Scheduled Scraping Sessions Halting
I have a group of scrapes that are scheduled to run every morning at the same time, specifically 18 scrapes, 14 of which are produced from the same runnable scrape, each with unique parameters. I have set the maximum concurrent scrapes to 10. At the scheduled start time, ten of the scrape begin - as they should. Several of the scrapes will finish successfully, anywhere between 3-6. However, at different points in time the remaining scrapes halt and do not finish processing.
The scrapes that finish, or do not finish do not appear to be consistent from day to day. ie. a scrape will halt one day, and complete successfully the next. There are also no apparent similarities between the final log lines before the halt occurs. I've reviewed standard Screen-Scraper error log files, and there are no error logs.
The process has 300+ MB of available memory while the scrapes are taking place, and the system itself has ~1.5GB of free memory during processing.
Some extra information on my setup:
System Configuration
- Screen Scraper Enterprise 4.0.21a
- Mac OS 10.4.11
Screen-Scraper Settings
- Connection timeout: 30 seconds
- Data extractor timeout: 20 seconds
- Maximum number of concurrent running scraping sessions: 10
- Maximum memory allocation in megabytes: 512MB
I recently upgraded from an older version of Screen-Scraper Pro, to Screen-Scraper Enterprise 4.0.*. The scrapes were previously managed by a cron job. The issue presented itself with my previous scrape management system, after the upgrade. In an effort to solve it, I've implemented the web based schedule - however, the problem has persisted through this change.
I would greatly appreciate if anyone has any idea why this may be happening. Any suggestions are welcome, as I've exhausted my abilities.
Thanks in advance.
Same Problem
On a PC, Windows XP.
When I run it from the Screen Scraper software the session works fine, but when run from the Scheduler it runs for a page or two of scraping (it varies) then fails.
Have you any idead what is likely to cause inconsistencies between the Scraper and the Scheduler?
As scraper's comment below
As scraper's comment below suggests, does the last line of your log say "Processing script: xxxxxx"?

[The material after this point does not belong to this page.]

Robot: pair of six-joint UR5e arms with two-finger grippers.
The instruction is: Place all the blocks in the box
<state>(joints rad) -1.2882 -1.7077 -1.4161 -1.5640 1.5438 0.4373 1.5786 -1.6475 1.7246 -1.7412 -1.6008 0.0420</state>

We've noticed some odd behavior when an occasional scrape runs outside of the workbench. Can you verify if this is the case or not?
If so, you could also try allowing our alpha updates (which, despite being "unstable", usually aren't all that unstable :) ).
Other than that, do you notice any odd behavior on the computer, like Java taking up a lot of memory or processing power? You'd have to run it and watch and wait to see if anything happens, though... (maybe not my idea of fun, but hey).
last line of the logs
Tyler,
You mentioned that the last lines of the log files don't seem to have any similarities. I have noticed behavior similar to this on occasion, but I've noticed that my last line in the log generally starts with "Processing script:". It doesn't matter which script it is processing, but that's always the last line for me. Is it the same with yours?